One of the most valuable techniques I’ve learned from strongly-typed functional programming is value classes. By wrapping common types in specialised case classes, we can improve semantic clarity and leverage compile-time checks to avoid bugs.
Different types of Int
Imagine a domain where we have a customer ID, and a number of orders. These are both integral values, so we can use
Int
to model them.
val customerId: Int = 823826
val numOrders: Int = 5
But we can sum two Int
values, so why not add customerId
to numOrders
?
val _ = customerId + numOrders // 🤯 Nonsense!
The compiler lets us add these values because they are both of type Int
. But this operation is nonsense: a number of
orders added to a customer ID is meaningless. I tend to think of this as being dimensionally inconsistent,
like adding a mass in kg to a length in metres.
Wrapping Int
in a new, dedicated type allows us to avoid this problem:
final case class CustomerId(asInt: Int) extends AnyVal
final case class NumOrders(asInt: Int) extends AnyVal
val customerId: CustomerId = CustomerId(823826)
val numOrders: NumOrders = NumOrders(5)
val _ = customerId + numOrders // 🙅 Doesn't compile
In this example, CustomerId
and NumOrders
are “value classes”.
Scala’s imperfect implementation of value classes
Ideally, these value classes would allow us to create compile-time checks while being optimized away at runtime. In other languages, this technique is referred to as “newtypes”, and that’s exactly how it works.
Unfortunately, Scala’s value classes do generally come with a runtime cost. This blog post
provides an excellent explanation (and criticism) of the tradeoffs that have led to this behaviour. It’s worth noting
that the performance overheads of the CustomerId
wrapper over the top of the Int
are almost always negligible on the
JVM. Particularly for workloads like web application backends, we should just ignore this cost.
To the first order, then, we can think of Scala’s value classes as allowing us to create compile-time checks without any runtime cost.
A slightly-less-contrived example
The above example with CustomerId
and NumOrders
is a bit contrived. I’ll give a real example where I’ve used this
technique to avoid a bug.
Consider this tab-separated file published by the Australian Electoral Commission. It includes information about candidates in the 2019 Australian election. We might model the csv row (for data ingestion), and the candidate data like:
final case class CandidateRow(
state: String,
divisionId: Int,
divisionName: String,
partyAbbreviation: String,
partyName: String,
candidateId: Int,
surname: String,
givenName: String,
)
final case class Candidate(
id: Int,
surname: String,
givenName: String,
)
def rowToCandidate(row: CandidateRow): Candidate =
Candidate(
row.candidateId,
row.givenName,
row.surname,
)
Can you spot the bug in rowToCandidate
? We have mixed up the order of row.givenName
and row.surname
. This kind of
mistake is incredibly easy to make. What if we used strong types (including value classes)?

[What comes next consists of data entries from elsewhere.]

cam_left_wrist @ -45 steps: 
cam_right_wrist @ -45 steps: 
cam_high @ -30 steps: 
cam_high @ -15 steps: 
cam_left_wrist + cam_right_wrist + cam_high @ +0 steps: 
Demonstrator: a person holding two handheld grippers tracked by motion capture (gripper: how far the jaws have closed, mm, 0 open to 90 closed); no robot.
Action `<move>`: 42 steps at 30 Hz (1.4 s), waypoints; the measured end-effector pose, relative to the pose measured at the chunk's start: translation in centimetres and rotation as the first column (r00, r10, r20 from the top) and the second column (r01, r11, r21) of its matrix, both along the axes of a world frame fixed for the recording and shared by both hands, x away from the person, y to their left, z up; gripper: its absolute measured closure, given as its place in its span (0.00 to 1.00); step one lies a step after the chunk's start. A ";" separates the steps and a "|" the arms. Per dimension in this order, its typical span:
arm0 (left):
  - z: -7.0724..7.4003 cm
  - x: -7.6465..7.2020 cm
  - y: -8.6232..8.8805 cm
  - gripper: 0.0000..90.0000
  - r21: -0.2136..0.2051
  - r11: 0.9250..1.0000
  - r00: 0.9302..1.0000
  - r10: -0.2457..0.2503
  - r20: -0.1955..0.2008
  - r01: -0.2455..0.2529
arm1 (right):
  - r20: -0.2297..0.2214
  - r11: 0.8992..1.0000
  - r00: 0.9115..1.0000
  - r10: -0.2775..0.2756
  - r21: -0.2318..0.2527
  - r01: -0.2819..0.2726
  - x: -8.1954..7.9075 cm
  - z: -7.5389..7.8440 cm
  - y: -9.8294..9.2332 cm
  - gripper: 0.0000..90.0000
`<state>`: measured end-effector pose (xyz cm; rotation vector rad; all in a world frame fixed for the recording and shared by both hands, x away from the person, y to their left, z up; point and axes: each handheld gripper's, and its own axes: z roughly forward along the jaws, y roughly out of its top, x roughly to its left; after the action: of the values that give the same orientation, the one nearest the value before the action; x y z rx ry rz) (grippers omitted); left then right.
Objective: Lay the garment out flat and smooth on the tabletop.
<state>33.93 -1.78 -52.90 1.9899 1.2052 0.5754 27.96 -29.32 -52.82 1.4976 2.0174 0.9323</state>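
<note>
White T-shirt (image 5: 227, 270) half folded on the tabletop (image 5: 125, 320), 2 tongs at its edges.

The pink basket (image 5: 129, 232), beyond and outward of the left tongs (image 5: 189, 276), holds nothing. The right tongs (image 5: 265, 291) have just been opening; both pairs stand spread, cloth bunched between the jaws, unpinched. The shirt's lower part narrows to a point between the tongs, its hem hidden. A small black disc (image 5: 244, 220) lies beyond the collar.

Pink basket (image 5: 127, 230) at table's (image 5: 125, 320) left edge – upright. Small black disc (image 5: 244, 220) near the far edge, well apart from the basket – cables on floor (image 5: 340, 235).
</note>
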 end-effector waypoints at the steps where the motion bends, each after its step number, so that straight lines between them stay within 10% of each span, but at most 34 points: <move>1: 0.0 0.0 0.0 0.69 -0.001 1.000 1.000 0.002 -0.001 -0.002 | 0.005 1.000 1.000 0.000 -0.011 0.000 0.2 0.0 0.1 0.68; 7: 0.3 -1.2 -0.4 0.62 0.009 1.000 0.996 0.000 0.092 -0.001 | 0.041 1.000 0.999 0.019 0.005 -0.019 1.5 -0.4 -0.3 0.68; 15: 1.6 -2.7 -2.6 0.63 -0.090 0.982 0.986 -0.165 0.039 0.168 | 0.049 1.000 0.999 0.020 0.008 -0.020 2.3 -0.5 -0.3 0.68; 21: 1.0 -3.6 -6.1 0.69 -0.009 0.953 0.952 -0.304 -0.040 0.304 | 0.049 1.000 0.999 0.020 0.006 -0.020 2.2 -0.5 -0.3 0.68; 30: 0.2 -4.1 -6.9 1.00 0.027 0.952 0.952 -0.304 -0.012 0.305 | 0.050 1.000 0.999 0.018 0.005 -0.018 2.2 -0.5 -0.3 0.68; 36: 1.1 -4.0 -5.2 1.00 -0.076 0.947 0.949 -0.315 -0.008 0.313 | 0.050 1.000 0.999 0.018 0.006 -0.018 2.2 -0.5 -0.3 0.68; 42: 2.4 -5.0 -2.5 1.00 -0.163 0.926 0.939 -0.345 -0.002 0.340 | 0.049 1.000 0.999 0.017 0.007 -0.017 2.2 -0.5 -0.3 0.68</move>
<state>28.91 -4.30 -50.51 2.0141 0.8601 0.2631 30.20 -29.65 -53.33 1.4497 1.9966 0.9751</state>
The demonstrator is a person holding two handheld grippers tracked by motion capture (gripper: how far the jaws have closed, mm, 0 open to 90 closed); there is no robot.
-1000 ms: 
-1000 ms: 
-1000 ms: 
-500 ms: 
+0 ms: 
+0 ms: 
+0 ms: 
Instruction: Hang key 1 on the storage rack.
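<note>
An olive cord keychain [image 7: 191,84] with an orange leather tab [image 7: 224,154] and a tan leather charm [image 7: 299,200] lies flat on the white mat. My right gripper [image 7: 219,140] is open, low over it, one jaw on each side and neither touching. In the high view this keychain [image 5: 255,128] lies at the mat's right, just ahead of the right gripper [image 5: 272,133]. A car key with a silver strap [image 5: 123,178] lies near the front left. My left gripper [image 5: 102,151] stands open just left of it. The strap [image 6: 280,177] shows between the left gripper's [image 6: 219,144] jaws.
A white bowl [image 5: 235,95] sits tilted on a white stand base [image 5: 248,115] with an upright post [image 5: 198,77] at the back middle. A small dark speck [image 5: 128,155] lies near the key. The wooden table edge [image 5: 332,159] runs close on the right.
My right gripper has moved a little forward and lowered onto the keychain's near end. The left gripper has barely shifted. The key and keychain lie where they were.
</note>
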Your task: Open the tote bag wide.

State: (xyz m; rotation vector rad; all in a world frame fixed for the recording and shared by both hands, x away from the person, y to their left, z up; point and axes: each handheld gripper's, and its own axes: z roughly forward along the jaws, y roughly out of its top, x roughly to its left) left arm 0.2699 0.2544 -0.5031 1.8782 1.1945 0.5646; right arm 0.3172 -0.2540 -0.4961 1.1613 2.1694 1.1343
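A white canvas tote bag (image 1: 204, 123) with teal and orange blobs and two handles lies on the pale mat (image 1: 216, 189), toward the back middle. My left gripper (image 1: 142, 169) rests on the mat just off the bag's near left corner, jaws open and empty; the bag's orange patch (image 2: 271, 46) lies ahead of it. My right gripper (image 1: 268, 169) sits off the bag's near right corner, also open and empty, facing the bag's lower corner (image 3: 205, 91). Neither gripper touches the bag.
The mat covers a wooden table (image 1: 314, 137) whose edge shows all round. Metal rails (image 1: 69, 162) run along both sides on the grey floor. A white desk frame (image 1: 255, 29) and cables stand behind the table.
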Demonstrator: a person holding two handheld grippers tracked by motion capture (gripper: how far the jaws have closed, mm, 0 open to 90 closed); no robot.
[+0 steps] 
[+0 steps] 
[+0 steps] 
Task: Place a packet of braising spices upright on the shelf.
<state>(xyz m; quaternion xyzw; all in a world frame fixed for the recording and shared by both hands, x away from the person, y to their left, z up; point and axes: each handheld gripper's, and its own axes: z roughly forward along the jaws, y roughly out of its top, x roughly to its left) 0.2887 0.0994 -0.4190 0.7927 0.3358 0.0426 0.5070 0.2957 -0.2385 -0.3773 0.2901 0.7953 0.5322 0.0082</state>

final case class CandidateRow(
state: State,
divisionId: DivisionId,
divisionName: DivisionName,
partyAbbreviation: PartyAbbreviation,
partyName: PartyName,
candidateId: CandidateId,
surname: CandidateSurname,
givenName: CandidateGivenName,
)
final case class Candidate(
id: CandidaateId,
surname: CandidateSurname,
givenName: CandidateGivenName,
)
def rowToCandidate(row: CandidateRow): Candidate =
Candidate(
row.candidateId,
row.givenName, // 🙅 Doesn't compile
row.surname, // 🙅 Doesn't compile
)
The compiler is now able to identify this bug.
Of course, this requires that we have correctly modelled the fields in CandidateRow
. But this complies with a more
general principle of strongly-typed functional programming: put compiler-enforced constraints on data as soon as it
enters your program (eg from a tsv file), and then rely on the compiler to help find bugs everywhere else.